┌─ SUPPLIED MATERIAL
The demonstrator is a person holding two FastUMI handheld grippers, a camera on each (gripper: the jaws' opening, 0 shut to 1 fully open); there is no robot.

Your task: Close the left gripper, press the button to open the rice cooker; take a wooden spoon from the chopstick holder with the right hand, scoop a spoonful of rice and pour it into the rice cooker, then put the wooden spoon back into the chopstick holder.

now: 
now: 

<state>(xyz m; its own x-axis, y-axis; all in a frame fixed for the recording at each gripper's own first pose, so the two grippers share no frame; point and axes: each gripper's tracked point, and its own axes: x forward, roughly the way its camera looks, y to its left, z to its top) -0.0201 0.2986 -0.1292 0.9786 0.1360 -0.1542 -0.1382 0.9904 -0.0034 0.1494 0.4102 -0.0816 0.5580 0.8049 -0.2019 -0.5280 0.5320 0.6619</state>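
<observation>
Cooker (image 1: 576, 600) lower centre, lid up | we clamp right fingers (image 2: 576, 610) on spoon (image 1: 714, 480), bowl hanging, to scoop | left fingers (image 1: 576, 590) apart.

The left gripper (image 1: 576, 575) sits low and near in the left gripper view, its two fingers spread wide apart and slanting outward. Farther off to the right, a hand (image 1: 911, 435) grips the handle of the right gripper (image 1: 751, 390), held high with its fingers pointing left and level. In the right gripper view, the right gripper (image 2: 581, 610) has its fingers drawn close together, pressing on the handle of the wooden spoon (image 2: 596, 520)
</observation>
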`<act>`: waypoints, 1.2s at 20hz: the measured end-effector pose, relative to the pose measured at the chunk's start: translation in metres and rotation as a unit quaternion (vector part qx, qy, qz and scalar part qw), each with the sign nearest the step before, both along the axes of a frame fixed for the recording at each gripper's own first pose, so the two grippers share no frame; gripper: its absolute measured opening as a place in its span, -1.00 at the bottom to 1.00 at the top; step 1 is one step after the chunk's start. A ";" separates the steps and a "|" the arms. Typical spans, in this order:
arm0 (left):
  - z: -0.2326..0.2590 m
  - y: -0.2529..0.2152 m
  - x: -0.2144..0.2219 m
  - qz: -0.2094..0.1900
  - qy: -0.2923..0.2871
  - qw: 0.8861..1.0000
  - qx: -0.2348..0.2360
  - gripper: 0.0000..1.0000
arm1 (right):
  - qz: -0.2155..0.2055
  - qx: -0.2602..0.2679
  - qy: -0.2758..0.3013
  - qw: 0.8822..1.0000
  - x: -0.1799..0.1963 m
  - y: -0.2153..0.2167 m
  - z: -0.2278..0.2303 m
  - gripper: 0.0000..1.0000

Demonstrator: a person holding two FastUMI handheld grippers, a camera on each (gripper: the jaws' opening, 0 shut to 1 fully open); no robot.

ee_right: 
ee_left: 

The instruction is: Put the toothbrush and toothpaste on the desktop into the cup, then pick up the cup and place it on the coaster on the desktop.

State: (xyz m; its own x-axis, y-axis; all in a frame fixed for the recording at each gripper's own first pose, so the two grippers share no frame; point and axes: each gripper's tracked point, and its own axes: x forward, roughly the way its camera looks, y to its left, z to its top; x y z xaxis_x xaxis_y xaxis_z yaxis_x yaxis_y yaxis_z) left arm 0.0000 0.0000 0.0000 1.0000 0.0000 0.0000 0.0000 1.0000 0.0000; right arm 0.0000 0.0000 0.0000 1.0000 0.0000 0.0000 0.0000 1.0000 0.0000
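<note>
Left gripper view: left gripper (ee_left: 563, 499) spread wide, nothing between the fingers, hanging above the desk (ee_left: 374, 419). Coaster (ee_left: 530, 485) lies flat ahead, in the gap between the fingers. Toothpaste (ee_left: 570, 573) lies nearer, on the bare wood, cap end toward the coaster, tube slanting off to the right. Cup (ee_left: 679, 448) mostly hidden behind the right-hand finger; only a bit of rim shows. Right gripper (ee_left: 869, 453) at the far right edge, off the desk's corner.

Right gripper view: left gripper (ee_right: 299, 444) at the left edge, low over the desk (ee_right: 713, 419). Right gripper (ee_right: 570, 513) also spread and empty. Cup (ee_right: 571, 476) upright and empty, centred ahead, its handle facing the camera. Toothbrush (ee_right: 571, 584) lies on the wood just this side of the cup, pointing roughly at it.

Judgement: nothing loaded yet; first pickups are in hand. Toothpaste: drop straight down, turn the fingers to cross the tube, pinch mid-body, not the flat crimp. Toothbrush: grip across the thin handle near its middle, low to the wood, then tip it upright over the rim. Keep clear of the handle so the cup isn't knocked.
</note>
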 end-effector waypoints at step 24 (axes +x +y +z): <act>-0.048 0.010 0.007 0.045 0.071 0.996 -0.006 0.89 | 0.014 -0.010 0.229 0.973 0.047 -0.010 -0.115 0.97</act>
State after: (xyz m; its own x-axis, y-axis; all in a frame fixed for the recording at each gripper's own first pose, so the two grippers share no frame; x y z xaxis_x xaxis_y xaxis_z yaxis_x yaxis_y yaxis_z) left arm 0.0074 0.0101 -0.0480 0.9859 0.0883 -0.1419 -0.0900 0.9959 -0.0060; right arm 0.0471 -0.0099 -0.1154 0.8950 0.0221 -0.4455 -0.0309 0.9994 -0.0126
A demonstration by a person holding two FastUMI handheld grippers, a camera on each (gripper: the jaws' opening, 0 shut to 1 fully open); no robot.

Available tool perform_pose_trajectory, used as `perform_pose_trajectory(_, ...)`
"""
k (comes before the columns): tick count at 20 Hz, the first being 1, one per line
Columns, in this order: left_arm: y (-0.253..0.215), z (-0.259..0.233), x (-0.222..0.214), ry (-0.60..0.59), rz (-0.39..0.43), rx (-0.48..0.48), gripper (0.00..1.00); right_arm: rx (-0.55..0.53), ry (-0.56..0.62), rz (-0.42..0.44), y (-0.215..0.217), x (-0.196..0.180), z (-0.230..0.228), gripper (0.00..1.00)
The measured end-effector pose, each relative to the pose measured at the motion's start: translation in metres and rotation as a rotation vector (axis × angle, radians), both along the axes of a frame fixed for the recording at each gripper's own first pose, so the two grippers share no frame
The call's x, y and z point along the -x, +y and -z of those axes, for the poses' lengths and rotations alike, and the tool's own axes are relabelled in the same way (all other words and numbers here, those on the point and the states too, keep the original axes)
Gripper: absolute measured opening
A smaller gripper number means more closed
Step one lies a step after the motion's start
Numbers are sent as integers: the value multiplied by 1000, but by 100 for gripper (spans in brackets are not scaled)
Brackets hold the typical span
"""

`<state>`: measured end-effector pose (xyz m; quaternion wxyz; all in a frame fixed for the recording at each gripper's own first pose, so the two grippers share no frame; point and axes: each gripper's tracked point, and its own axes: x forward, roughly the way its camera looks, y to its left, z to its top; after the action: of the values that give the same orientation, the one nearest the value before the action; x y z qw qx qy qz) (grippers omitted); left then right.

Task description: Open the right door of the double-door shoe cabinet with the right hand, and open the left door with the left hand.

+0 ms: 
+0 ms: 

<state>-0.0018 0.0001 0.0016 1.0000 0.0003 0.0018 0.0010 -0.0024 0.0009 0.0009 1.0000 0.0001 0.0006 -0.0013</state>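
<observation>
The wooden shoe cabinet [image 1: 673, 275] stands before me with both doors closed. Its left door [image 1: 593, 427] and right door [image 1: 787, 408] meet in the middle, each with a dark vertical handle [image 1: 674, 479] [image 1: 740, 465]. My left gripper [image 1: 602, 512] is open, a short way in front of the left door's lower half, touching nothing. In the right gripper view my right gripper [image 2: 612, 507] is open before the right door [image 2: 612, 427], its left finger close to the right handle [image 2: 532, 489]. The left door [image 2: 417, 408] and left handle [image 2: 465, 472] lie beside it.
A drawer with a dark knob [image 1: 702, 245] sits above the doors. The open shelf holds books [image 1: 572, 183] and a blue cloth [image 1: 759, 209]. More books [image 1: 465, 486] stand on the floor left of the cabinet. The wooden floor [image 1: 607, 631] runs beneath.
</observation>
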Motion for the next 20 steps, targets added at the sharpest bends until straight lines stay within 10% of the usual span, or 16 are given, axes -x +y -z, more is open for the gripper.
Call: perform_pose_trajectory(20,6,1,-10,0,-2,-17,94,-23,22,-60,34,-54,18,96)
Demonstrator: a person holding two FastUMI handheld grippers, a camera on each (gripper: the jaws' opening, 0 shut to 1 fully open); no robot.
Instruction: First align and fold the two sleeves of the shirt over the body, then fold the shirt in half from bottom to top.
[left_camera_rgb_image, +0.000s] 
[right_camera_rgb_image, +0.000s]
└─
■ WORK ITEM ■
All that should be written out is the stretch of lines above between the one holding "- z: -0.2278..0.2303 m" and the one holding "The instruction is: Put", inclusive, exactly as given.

■ WRITTEN RESPONSE ■
  - z: -0.2278..0.2303 m
  - gripper: 0.0000..1.0000

Demonstrator: a person holding two FastUMI handheld grippers, a camera on each (gripper: the jaws' opening, 0 shut to 1 fully open); no robot.

ee_right: 
ee_left: 

The instruction is: Put the toothbrush and toothpaste on the desktop into the cup, then pick up the cup and place it on the coaster on the desktop.

The output above is the complete answer.